§ **WHAT IS NEEDED**: Write the data out again exactly, with every picture removed.

Stored data entries:
"""

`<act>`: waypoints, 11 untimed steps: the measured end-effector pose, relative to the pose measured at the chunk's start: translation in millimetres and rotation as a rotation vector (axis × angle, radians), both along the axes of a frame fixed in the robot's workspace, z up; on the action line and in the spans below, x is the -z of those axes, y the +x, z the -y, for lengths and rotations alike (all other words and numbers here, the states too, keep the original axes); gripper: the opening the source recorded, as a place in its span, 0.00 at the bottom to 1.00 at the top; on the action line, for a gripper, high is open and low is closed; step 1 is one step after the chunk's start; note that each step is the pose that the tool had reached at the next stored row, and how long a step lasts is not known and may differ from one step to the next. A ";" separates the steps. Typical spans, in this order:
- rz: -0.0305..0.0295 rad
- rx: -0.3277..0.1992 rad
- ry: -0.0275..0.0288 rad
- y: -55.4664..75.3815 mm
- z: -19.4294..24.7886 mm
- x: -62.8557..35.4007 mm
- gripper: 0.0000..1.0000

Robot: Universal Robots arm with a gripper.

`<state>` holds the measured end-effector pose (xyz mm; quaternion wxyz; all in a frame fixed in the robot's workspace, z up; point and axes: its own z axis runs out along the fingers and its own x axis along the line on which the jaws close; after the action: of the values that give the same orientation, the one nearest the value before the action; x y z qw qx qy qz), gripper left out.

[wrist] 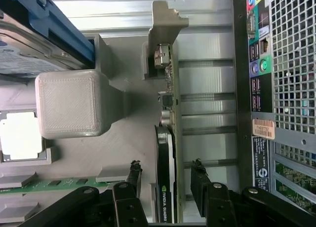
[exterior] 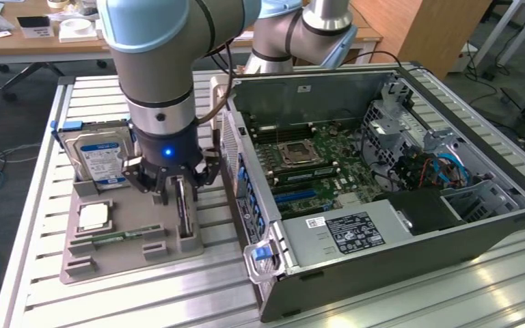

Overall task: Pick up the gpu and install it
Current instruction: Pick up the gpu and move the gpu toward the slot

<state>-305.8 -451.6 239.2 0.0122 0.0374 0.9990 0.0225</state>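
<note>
Wrist view: fingers (wrist: 198,183) astride gpu (wrist: 164,160)

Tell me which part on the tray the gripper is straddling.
The gpu: it stands on edge inside the open gripper; the hard drive, CPU and memory stick sit off to the side.

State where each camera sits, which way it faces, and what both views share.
Exterior view: off the arm, raised, looking down at the table; it shows the arm standing over the gpu, beside the open computer case.
Wrist view: on the wrist, looking along the open fingers, which flank the gpu standing on edge.
Shared: the gpu, the hard drive, the computer case.
</note>
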 end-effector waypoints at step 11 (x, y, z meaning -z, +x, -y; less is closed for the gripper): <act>-0.0010 0.000 0.0006 0.0 -0.7 5.8 0.53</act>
<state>-305.9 -450.8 233.3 0.0117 0.0375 0.9990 0.0227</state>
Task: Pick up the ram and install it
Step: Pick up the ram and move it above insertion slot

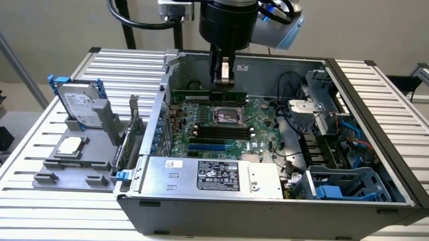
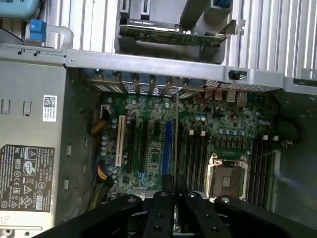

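Exterior view:
- The arm (image 1: 231,20) is reaching down into the open computer case (image 1: 268,211), which is lying on the slatted desk (image 1: 120,65).
- The fingers (image 1: 226,75) are standing narrow, pinching the ram (image 1: 201,95) near the middle of its upper edge.
- The ram is hanging level, long side across the view, over the far part of the motherboard (image 1: 261,118). It is just beyond the processor socket (image 1: 228,116) and close to the case's far wall.
- Whether its lower edge is touching the board: cannot tell.
- The black memory slots (image 1: 218,132) on the near side of the socket are lying bare.
- The power supply (image 1: 214,175), with a black label, is sitting along the near wall of the case.
- Outside the case, toward the exterior view's left, a grey holder (image 1: 77,163) is carrying the hard drive (image 1: 75,104) with blue rails, standing upright. The small square processor chip (image 1: 70,145) is lying flat beside it.

Wrist view:
- The camera is looking down past the black fingers (image 2: 161,208) onto the motherboard (image 2: 148,148).
- The ram (image 2: 177,134) is showing edge-on as a thin strip running out from between the fingers, which are closing on it from both sides.
- The processor socket (image 2: 225,178) is lying just beside the strip, with memory slots (image 2: 195,153) between them.
- The power supply (image 2: 29,163) is showing along one side of the case.
- An expansion card (image 2: 173,32) is standing outside the case wall.
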Tool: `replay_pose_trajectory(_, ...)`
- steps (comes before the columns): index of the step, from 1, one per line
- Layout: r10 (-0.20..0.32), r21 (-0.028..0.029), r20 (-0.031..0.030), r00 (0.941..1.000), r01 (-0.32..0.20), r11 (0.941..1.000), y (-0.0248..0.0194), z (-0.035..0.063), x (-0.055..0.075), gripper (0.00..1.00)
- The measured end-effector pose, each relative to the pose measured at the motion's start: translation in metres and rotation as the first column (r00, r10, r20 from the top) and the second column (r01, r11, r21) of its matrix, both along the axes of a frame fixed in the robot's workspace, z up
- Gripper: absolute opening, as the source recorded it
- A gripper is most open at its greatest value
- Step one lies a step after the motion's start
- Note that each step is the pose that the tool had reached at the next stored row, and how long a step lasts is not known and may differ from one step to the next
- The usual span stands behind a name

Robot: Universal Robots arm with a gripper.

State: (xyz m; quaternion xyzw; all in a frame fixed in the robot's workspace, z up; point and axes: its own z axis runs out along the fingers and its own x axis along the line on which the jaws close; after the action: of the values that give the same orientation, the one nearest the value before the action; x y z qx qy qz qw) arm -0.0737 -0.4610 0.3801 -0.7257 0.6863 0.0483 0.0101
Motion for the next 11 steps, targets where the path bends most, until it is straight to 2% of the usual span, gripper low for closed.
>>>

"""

§ **REPLY TO THE TASK**:
`<act>`: waypoints, 11 untimed steps: the measured end-effector pose, relative to the pose measured at the chunk's start: translation in millimetres and rotation as a rotation vector (axis × angle, radians), both along the axes of a frame fixed in the robot's workspace, z up; on the action line and in the spans below, x is the -z of those axes, y the +x, z the -y, for lengths and rotations alike (all other words and numbers here, the states too, keep the original axes); gripper: the opening the source recorded, as a place in its span, 0.00 at the bottom to 1.00 at the top; on the action line, for a gripper, high is open and low is closed; step 1 is one step after the chunk's start; note that each step is the pose that the tool had reached at the next stored row, and how long a step lasts is not known and may differ from one step to the next. A ";" separates the steps. Typical spans, in this order:
- rz: -0.0305..0.0295 rad
- rx: -0.3277..0.1992 rad
- ry: -0.0275..0.0288 rad
- y: -55.4664..75.3815 mm
- z: -19.4294..24.7886 mm
- x: -62.8557..35.4007 mm
- gripper: 0.0000..1.0000

Robot: Universal Robots arm with a gripper.

`<state>` holds the measured end-effector pose (xyz mm; quaternion wxyz; all in a frame fixed in the robot's workspace, z up; point and axes: its own z axis runs out along the fingers and its own x axis along the line on which the jaws close; after the action: of the values that give the same orientation, the one nearest the value before the action; x y z qw qx qy qz), gripper left out.

[wrist] 
[exterior] 

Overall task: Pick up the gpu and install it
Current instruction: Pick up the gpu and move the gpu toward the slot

<state>-305.8 -451.6 239.2 0.0122 0.0374 0.9990 0.0225</state>
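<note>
Wrist view: fingers (wrist: 198,183) astride gpu (wrist: 164,160)

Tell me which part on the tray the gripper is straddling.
The gpu: it stands on edge inside the open gripper; the hard drive, CPU and memory stick sit off to the side.

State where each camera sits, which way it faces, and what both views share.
Exterior view: off the arm, raised, looking down at the table; it shows the arm standing over the gpu, beside the open computer case.
Wrist view: on the wrist, looking along the open fingers, which flank the gpu standing on edge.
Shared: the gpu, the hard drive, the computer case.
</note>
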 end-effector waypoints at step 11 (x, y, z meaning -z, +x, -y; less is closed for the gripper): <act>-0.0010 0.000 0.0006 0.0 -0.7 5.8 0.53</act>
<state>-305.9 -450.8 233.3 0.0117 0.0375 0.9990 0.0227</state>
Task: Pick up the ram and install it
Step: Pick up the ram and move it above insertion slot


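Exterior view:
- The arm (image 1: 231,20) is reaching down into the open computer case (image 1: 268,211), which is lying on the slatted desk (image 1: 120,65).
- The fingers (image 1: 226,75) are standing narrow, pinching the ram (image 1: 201,95) near the middle of its upper edge.
- The ram is hanging level, long side across the view, over the far part of the motherboard (image 1: 261,118). It is just beyond the processor socket (image 1: 228,116) and close to the case's far wall.
- Whether its lower edge is touching the board: cannot tell.
- The black memory slots (image 1: 218,132) on the near side of the socket are lying bare.
- The power supply (image 1: 214,175), with a black label, is sitting along the near wall of the case.
- Outside the case, toward the exterior view's left, a grey holder (image 1: 77,163) is carrying the hard drive (image 1: 75,104) with blue rails, standing upright. The small square processor chip (image 1: 70,145) is lying flat beside it.

Wrist view:
- The camera is looking down past the black fingers (image 2: 161,208) onto the motherboard (image 2: 148,148).
- The ram (image 2: 177,134) is showing edge-on as a thin strip running out from between the fingers, which are closing on it from both sides.
- The processor socket (image 2: 225,178) is lying just beside the strip, with memory slots (image 2: 195,153) between them.
- The power supply (image 2: 29,163) is showing along one side of the case.
- An expansion card (image 2: 173,32) is standing outside the case wall.
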Tool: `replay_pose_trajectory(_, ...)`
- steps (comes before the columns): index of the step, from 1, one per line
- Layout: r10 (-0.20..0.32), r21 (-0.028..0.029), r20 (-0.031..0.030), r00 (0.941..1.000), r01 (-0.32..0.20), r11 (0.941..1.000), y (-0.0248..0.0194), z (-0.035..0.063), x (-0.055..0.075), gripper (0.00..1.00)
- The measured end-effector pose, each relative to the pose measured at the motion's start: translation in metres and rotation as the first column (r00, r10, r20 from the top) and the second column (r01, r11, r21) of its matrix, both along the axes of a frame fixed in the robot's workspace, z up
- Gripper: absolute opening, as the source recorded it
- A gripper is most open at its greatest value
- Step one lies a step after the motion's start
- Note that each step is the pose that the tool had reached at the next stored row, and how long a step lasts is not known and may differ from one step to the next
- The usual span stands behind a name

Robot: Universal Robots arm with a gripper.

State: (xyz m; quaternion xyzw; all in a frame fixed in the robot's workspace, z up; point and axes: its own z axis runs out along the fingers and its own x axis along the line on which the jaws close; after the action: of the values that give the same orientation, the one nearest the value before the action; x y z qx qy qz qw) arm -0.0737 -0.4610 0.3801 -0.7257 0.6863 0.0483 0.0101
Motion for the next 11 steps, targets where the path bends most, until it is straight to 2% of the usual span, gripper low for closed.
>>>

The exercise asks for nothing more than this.